Here is an example using the YUV
color space and HOG parameters of orientations=15
, pixels_per_cell=(8, 8)
and cells_per_block=(2, 2)
:
Vehicle Image:
NonVehicle Image:
I tried various combinations of parameters but finally ended up with the following:
- COLOR_SPACE = 'YUV' # Can be RGB, HSV, LUV, HLS, YUV, YCrCb
- ORIENT = 15 # HOG orientations
- PIX_PER_CELL = 8 # HOG pixels per cell
- CELL_PER_BLOCK = 2 # HOG cells per block
- HOG_CHANNEL = "ALL" # Can be 0, 1, 2, or "ALL"
- SPATIAL_SIZE = (32, 32) # Spatial binning dimensions
- HIST_BINS = 32 # Number of histogram bins
- SPATIAL_FEAT = True # Spatial features on or off
- HIST_FEAT = True # Histogram features on or off
- HOG_FEAT = True # HOG features on or off
Using the selected parameters I wrote the function extract_features()
in cell 5 of IPython notebook which takes in a training image as an input and returns a binary feature vector. Next I created corresponding labels of 1 for Vehicle features and 0 for NonVehicle features. Finally, I shuffle and split the data into training and testing dataset and save to a pickle file for future use.
For the choice of classifier I trained a linear Support Vector Machine (SVM) using default parameters and the training images and labels created in the previous step. The classifier achieves an accuracy of ~99%. This can be found in cell 16 of IPython notebook.
- Total Training Features: 14208
- Each Training Feature: (11988,)
- Total Training Labels: 14208
- Total Testing Features: 3552
- Each Testing Feature: (11988,)
- Total testing Labels: 3552
- Labels : [0. 1.]
Keeping computational efficiency and time into consideration, the sliding window was limited to a search area of y-axis range 400 to 555 and x-axis range of 0 to image_width. The scale values ranged from 1.0 to 3.0
2. Show some examples of test images to demonstrate how your pipeline is working. What did you do to optimize the performance of your classifier?

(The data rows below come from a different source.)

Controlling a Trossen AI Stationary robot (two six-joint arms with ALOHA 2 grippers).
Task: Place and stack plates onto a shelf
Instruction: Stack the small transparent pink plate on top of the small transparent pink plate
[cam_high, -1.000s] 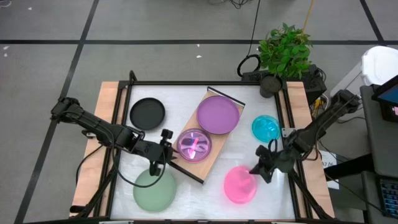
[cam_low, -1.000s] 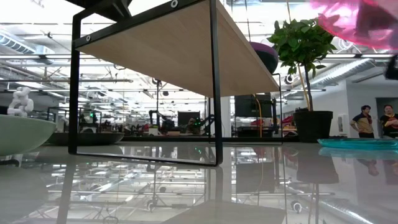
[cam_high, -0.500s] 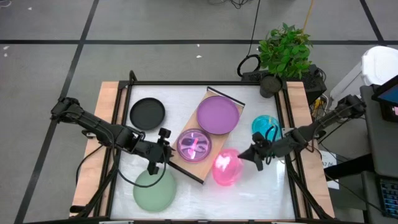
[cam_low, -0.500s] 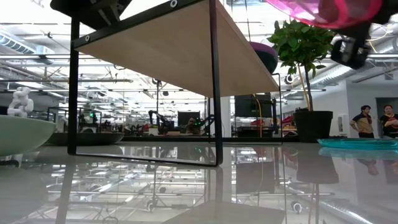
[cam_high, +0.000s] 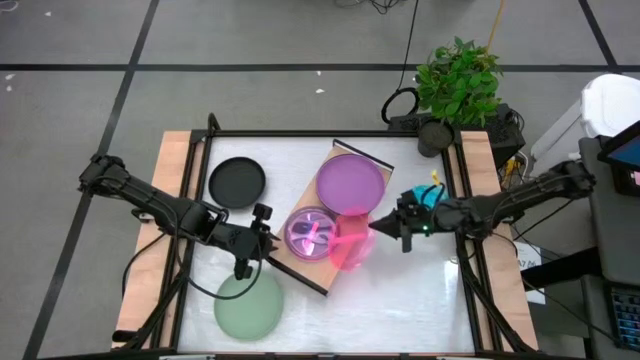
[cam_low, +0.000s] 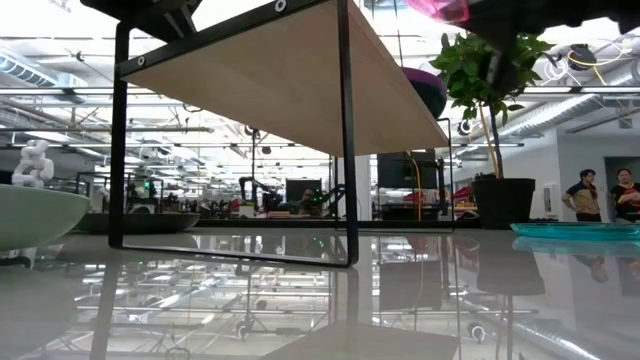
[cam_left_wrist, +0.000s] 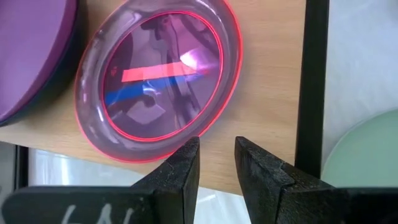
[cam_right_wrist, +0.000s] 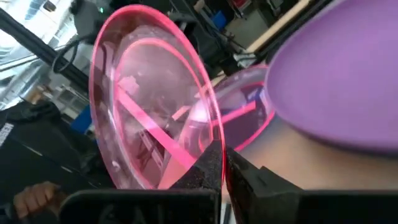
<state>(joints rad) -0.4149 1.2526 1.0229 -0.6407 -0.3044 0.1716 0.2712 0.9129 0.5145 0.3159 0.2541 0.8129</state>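
Observation:
The light-wood shelf (cam_high: 345, 232) stands slantwise at mid-table. A purple plate (cam_high: 351, 184) rests on its far part and a translucent pink plate (cam_high: 312, 232) on its near part. My right gripper (cam_high: 378, 227) is shut on a second pink plate (cam_high: 350, 242), held above the shelf's right edge beside the first pink one. My left gripper (cam_high: 262, 240) is slightly open and empty at the shelf's near-left edge (cam_left_wrist: 261, 93). A black plate (cam_high: 237, 181) and a pale green plate (cam_high: 247, 303) lie on the table. My right gripper pinches the pink plate's rim (cam_right_wrist: 208, 144) between its two fingers, coming level from the table's right. The plate is lifted clear and steeply tilted, almost on edge, above the shelf's right edge, next to the purple plate (cam_right_wrist: 348, 87).
A cyan plate (cam_high: 418, 197) lies under my right arm near the table's right edge; it also shows in the low view (cam_low: 575, 230). A potted plant (cam_high: 458, 85) stands past the far right corner. People stand in the room behind (cam_low: 582, 195).
My right gripper has carried the pink plate up and toward the table's left and far side, from the near right of the table to the shelf's right edge. The plate has tipped from nearly flat to steeply tilted.

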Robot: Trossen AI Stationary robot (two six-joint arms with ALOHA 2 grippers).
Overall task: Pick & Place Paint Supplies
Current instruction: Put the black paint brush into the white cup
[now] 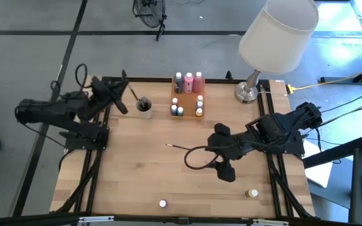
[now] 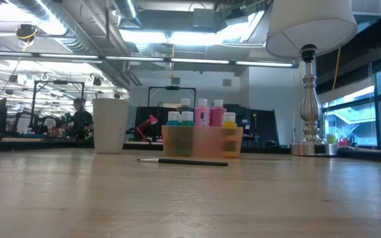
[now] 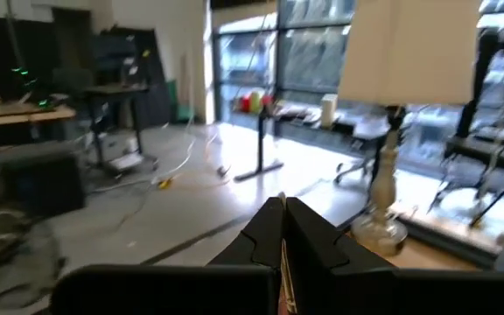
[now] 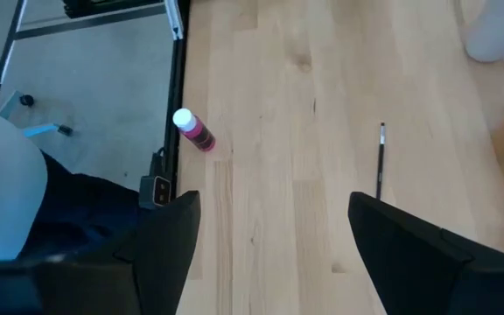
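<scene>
Overhead, my right gripper (image 1: 225, 172) hangs at five o'clock over the pale wood-grain table (image 1: 137, 169), blunt dark jaws spread wide and empty. A thin dark paintbrush (image 1: 180, 146) lies flat near centre. Three squeeze bottles (image 1: 188, 81) stand in the translucent orange tray (image 1: 176, 99) at twelve o'clock. My left gripper (image 1: 123, 105), at ten o'clock, is pinched fully closed beside the round grey cup (image 1: 144, 108).

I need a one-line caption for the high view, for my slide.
Right gripper open above the table near a loose paintbrush; left gripper shut beside the grey cup; bottles wait in the orange tray.
</scene>
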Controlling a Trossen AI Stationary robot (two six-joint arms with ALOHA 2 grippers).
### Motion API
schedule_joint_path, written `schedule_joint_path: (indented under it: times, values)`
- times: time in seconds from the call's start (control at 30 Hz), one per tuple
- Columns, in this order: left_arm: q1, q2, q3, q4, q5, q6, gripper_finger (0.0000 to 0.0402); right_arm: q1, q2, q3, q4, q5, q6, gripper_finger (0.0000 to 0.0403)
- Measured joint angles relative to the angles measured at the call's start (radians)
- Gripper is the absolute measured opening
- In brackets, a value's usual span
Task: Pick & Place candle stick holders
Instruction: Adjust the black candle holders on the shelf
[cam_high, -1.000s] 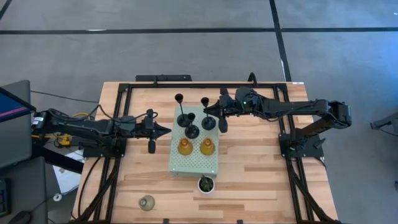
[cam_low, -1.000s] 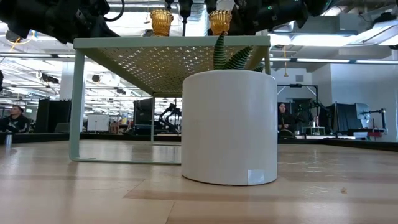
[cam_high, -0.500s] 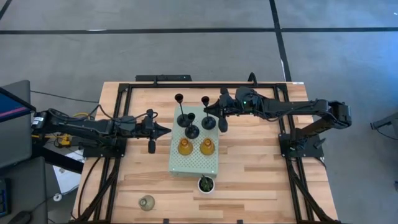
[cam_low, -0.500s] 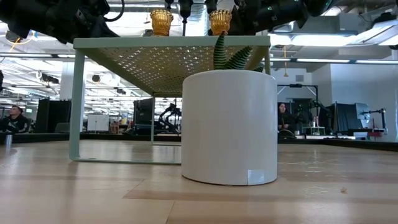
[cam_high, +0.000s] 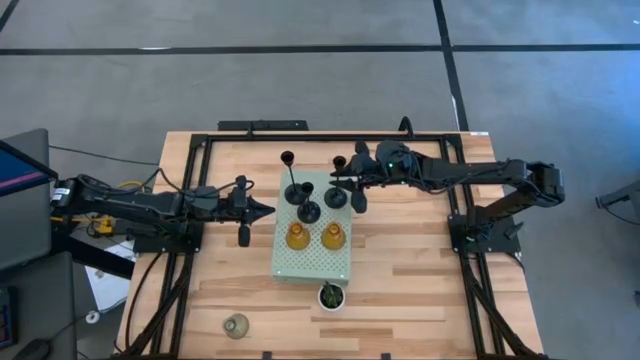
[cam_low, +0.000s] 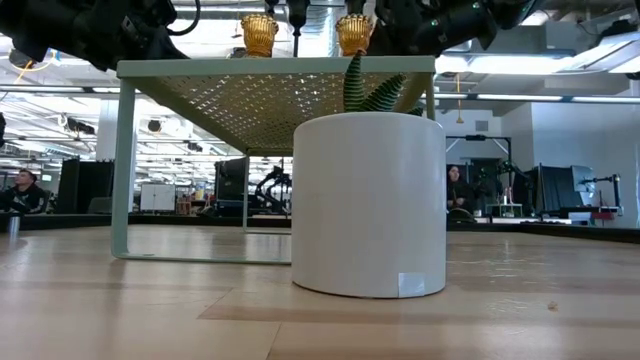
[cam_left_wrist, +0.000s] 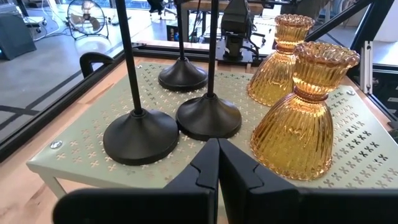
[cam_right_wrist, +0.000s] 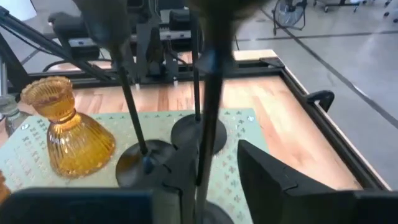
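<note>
Three black candle stick holders (cam_high: 308, 211) stand by their round bases on the far part of the pale green board (cam_high: 311, 262). Two amber glass ones (cam_high: 297, 236) stand behind them toward the near edge. A clear-grey glass one (cam_high: 236, 325) sits on the table's near left. My right gripper (cam_right_wrist: 214, 155) is open over the board's far right corner (cam_high: 350, 186), with the stem (cam_right_wrist: 208, 93) of the rightmost black holder (cam_high: 336, 197) between its fingers. My left gripper (cam_high: 268, 210) hovers shut just left of the board, pointing level at the holders (cam_left_wrist: 217, 146). My right gripper comes level from the table's right with its fingers either side of the black holder's stem (cam_right_wrist: 205, 130). A clear gap shows between the stem and one finger (cam_right_wrist: 267, 174). Whether the other finger (cam_right_wrist: 180, 168) touches the stem, I cannot tell. The holder's base rests on the board.
A small green plant in a white pot (cam_high: 331, 296) stands just beyond the board's near edge and fills the low view (cam_low: 368, 205). A black frame (cam_high: 200, 150) runs around the wooden table. The board stands raised on legs (cam_low: 120, 160).
My right gripper has opened around the black holder's stem without travelling. The holder's cup top has swung a little toward the table's right edge, while its base stays on the board.
</note>
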Motion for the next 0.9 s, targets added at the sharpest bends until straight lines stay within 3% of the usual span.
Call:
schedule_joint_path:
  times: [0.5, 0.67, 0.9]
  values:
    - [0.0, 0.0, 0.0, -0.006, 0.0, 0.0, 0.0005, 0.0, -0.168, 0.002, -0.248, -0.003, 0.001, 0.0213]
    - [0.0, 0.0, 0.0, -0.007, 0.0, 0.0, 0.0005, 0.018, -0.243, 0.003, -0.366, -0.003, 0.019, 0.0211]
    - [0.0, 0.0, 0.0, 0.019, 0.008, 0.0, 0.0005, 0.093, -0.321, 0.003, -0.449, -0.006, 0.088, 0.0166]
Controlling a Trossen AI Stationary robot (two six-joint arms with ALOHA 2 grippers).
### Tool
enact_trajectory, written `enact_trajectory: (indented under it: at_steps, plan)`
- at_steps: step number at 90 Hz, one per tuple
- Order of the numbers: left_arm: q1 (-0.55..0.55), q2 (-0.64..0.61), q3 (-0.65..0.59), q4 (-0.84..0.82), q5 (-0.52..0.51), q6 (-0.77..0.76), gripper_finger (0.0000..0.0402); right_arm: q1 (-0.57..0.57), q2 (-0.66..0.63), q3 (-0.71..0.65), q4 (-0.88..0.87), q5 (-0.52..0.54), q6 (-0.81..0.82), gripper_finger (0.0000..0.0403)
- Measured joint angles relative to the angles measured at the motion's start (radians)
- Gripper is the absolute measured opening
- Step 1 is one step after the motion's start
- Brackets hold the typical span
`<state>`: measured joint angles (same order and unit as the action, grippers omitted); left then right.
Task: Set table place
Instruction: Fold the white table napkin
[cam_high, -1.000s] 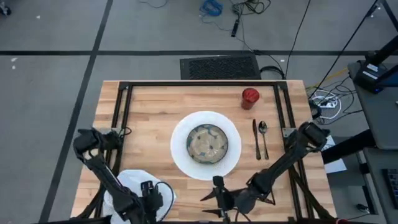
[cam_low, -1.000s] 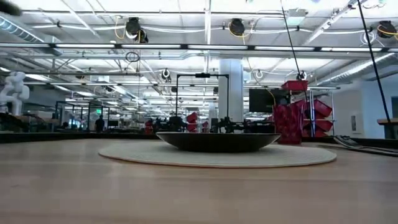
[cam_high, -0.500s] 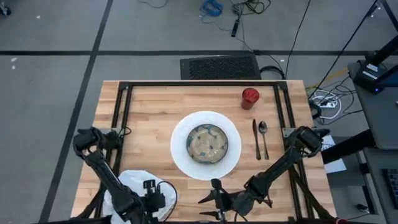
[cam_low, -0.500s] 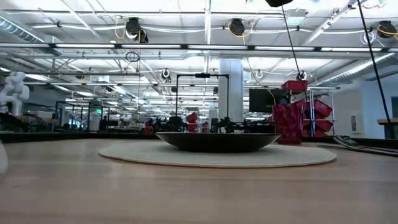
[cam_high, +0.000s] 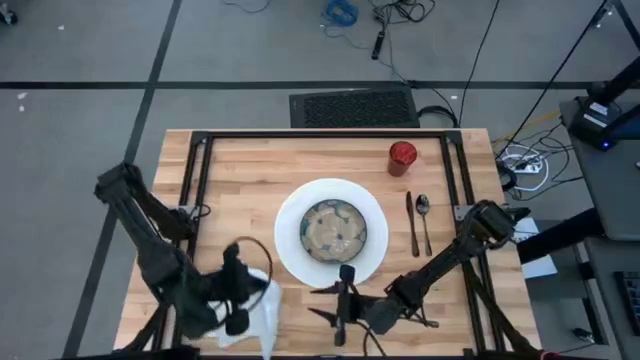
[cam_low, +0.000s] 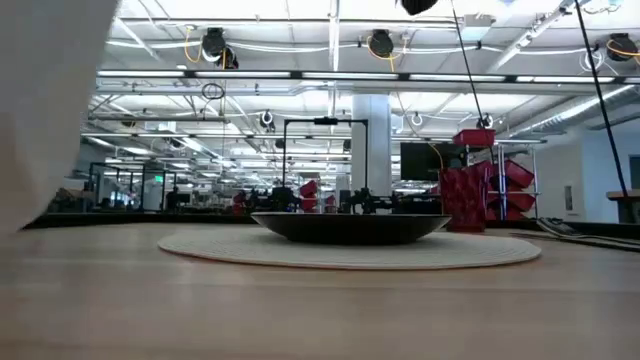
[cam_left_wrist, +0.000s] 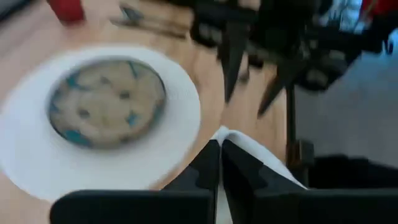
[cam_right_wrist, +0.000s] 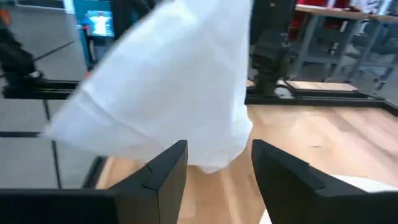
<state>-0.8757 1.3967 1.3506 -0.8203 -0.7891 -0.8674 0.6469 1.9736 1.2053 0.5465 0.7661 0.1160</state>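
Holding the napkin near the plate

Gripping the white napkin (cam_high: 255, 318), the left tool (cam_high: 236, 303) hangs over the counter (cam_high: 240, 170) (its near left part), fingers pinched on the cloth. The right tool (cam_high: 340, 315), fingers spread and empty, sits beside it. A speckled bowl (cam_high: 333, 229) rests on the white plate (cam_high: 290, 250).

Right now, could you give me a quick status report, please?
Left claw shut on napkin, lifted beside plate. Right claw open, facing the napkin. No fork seen.
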Motion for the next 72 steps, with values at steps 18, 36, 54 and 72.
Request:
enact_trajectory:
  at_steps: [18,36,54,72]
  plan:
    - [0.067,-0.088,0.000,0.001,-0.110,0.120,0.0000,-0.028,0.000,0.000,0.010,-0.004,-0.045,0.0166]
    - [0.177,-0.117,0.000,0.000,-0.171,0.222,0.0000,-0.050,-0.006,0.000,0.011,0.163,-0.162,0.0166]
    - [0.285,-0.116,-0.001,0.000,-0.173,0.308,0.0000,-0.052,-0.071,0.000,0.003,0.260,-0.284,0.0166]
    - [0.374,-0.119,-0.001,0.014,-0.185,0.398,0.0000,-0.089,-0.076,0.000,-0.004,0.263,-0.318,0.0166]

Ultimately I searched on two scales using YUV 3-channel HOG features plus spatially binned color and histograms of color in the feature vector, which provided a nice result. Here are some example images:
1. Provide a link to your final video output. Your pipeline should perform reasonably well on the entire project video (somewhat wobbly or unstable bounding boxes are ok as long as you are identifying the vehicles most of the time with minimal false positives.)
Here's a link to my video result
2. Describe how (and identify where in your code) you implemented some kind of filter for false positives and some method for combining overlapping bounding boxes.
I recorded the positions of positive detections in each frame of the video. From the positive detections I created a heatmap and then thresholded that map to identify vehicle positions. I then used scipy.ndimage.measurements.label()
to identify individual blobs in the heatmap. I then assumed each blob corresponded to a vehicle. I constructed bounding boxes to cover the area of each blob detected.
Here's an example result showing the heatmap from a series of frames of video, the result of scipy.ndimage.measurements.label()
and the bounding boxes then overlaid on the last frame of video:
Here is the output of scipy.ndimage.measurements.label()
on the integrated heatmap from all six frames:
1. Briefly discuss any problems / issues you faced in your implementation of this project. Where will your pipeline likely fail? What could you do to make it more robust?
- Currently my pipeline detects cars coming in the opposite lane of traffic which may confuse a self driving car. Thus having some bounding conditions may help.
- I would like to run the pipeline on a gpu for better performance.